Tuesday, June 17, 2008

No More Time for Milking

[Waking up John Book]
Eli Lapp: 4:30. Time for milking.

--From the movie Witness

I'm a milk maid.

Okay, that's not exactly accurate now because it's been years since I left the dairy farm, but my dad still milks cows every morning and every night at 4:30--twice a day, 365 days a year. Cows don't take a day off, so neither does my dad. And with very, very few exceptions, he hasn't take a day off since he started dairying in 1979.

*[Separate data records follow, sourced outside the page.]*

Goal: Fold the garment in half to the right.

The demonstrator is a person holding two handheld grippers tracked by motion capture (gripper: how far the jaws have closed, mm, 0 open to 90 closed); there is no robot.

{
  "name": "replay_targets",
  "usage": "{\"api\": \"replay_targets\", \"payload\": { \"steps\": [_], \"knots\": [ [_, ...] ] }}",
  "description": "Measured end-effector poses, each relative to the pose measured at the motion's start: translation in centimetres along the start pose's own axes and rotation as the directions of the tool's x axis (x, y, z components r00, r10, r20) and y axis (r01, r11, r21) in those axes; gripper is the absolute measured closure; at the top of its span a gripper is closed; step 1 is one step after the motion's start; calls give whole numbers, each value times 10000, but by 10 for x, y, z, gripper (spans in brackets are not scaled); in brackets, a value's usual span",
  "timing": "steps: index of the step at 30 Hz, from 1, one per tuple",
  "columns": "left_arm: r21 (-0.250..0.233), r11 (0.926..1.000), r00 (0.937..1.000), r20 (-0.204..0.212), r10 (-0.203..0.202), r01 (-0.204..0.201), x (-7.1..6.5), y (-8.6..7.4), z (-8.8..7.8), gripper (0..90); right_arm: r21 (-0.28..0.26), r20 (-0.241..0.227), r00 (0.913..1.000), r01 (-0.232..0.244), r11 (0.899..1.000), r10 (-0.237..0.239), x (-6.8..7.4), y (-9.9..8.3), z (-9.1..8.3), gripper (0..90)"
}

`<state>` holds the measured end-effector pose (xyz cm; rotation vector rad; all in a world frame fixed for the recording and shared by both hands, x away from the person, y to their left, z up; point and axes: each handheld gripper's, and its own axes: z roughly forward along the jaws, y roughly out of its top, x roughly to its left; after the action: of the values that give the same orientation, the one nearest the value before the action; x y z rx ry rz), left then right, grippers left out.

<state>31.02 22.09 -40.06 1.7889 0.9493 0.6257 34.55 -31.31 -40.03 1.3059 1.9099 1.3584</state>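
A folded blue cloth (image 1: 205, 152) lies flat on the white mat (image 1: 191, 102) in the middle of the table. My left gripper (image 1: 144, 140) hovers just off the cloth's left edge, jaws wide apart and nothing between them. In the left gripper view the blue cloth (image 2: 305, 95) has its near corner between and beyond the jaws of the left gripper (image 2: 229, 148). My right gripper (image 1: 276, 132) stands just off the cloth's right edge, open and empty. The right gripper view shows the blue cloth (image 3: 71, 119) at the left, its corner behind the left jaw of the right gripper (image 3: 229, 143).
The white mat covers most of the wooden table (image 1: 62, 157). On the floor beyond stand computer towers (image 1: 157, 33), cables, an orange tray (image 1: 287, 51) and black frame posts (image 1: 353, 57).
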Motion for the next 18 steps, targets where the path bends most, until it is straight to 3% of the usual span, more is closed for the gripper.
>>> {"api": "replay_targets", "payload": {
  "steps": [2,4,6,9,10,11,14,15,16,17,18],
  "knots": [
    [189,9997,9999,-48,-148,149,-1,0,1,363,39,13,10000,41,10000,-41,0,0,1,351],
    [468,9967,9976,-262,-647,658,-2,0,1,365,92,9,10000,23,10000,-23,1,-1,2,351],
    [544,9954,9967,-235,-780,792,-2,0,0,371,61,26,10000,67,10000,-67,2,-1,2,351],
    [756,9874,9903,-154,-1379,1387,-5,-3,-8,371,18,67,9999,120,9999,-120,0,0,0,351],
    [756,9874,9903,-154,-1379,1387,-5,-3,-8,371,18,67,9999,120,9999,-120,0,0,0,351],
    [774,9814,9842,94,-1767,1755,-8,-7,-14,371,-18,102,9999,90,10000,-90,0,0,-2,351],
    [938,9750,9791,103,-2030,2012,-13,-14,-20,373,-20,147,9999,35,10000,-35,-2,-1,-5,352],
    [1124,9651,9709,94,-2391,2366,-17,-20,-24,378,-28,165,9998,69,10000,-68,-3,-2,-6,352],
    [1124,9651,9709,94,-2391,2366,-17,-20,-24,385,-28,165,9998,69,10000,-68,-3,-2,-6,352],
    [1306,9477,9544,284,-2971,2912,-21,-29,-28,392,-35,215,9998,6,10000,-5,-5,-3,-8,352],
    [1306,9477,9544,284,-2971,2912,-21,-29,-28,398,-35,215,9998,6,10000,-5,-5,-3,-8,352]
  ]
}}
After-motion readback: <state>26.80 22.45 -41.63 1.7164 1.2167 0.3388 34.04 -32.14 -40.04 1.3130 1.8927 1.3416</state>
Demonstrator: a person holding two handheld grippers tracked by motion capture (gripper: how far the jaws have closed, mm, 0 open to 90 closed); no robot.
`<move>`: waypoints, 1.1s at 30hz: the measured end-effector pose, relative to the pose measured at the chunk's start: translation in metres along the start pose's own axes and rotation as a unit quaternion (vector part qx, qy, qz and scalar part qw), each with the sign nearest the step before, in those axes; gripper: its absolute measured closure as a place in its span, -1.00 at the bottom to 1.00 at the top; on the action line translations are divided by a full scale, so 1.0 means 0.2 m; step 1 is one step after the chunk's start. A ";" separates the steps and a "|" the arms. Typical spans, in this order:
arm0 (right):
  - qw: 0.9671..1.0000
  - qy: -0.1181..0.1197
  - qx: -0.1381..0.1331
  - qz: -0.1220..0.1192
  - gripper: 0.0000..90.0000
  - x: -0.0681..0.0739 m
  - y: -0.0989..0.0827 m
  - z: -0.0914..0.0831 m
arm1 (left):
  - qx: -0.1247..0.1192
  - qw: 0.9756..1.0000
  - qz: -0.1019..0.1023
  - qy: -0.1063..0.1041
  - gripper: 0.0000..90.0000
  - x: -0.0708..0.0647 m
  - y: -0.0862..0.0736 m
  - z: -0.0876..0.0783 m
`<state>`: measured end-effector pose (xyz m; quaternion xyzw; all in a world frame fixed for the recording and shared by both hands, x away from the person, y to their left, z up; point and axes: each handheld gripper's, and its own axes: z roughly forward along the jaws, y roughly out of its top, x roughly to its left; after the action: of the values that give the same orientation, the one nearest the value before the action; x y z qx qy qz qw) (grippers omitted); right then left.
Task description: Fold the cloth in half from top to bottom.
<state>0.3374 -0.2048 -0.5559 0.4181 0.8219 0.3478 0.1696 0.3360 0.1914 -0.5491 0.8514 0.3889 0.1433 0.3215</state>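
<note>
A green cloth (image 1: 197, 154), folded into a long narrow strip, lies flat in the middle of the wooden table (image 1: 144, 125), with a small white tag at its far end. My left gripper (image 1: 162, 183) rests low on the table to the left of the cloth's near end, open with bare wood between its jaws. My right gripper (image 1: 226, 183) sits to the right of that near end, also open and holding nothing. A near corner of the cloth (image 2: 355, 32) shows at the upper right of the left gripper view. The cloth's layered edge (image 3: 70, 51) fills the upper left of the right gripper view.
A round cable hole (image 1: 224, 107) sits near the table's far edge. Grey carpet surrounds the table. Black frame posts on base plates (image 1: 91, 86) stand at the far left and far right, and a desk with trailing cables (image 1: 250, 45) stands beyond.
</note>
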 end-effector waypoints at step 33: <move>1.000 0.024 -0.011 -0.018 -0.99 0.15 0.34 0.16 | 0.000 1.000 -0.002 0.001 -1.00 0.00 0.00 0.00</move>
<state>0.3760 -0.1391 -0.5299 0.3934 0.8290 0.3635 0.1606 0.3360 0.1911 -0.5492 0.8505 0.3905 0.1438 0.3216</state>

So, imagine my surprise when he suddenly announced on the phone on Father's Day that he might have just sold his herd. SOLD THEM! Just like that. There are a couple of young farmer brothers up the road a piece who are looking for a herd. (I like to say, up the road a piece because it's just so darn farmy.) My dad just casually mentioned to his dairy rep that he may be ready to sell and a few hours later he got a call and then a visit from these next-generation dairymen.

My brothers and sister and I would all be pretty elated to see my dad take a day off. We have already started whispering about all the possible camping trips and fishing forays and basement finishing we could do with him. "Let's have him help us build a cabin." "Let's go on a cruise." "Let's have him just come and hang out with us for a while!" "Let's have him work on my car!" I don't think we can think of anything cooler than having our dad at our disposal for play (and some pseudo-work) time.

But sell the cows? It's kind of strangely bitter sweet. I have such a strong and grounded identification with being a dairy-farmer's daughter. My identity is tightly wound up around that. I'm not very patriotic about the United States. (Can't in fact stomach much hand-on-your-heart elitism). But get me talking about Southeast Idaho farm life and I get a little teary and sentimental. It's a hard life, but it's a good life.

I got to grow up with the best of both world's. I had an idyllic childhood with a cookie-baking, jam-making, story-reading mother and a father who was just outside when I got home from school. My dad has a Master's Degree and my mom's an RN, so I got an appreciation for education as well as a daily lesson on hard work. I'll never be able to thank my parents enough for that.

And no matter what happens to the cows in the next few weeks, I'll always be a dairy-farmer's daughter.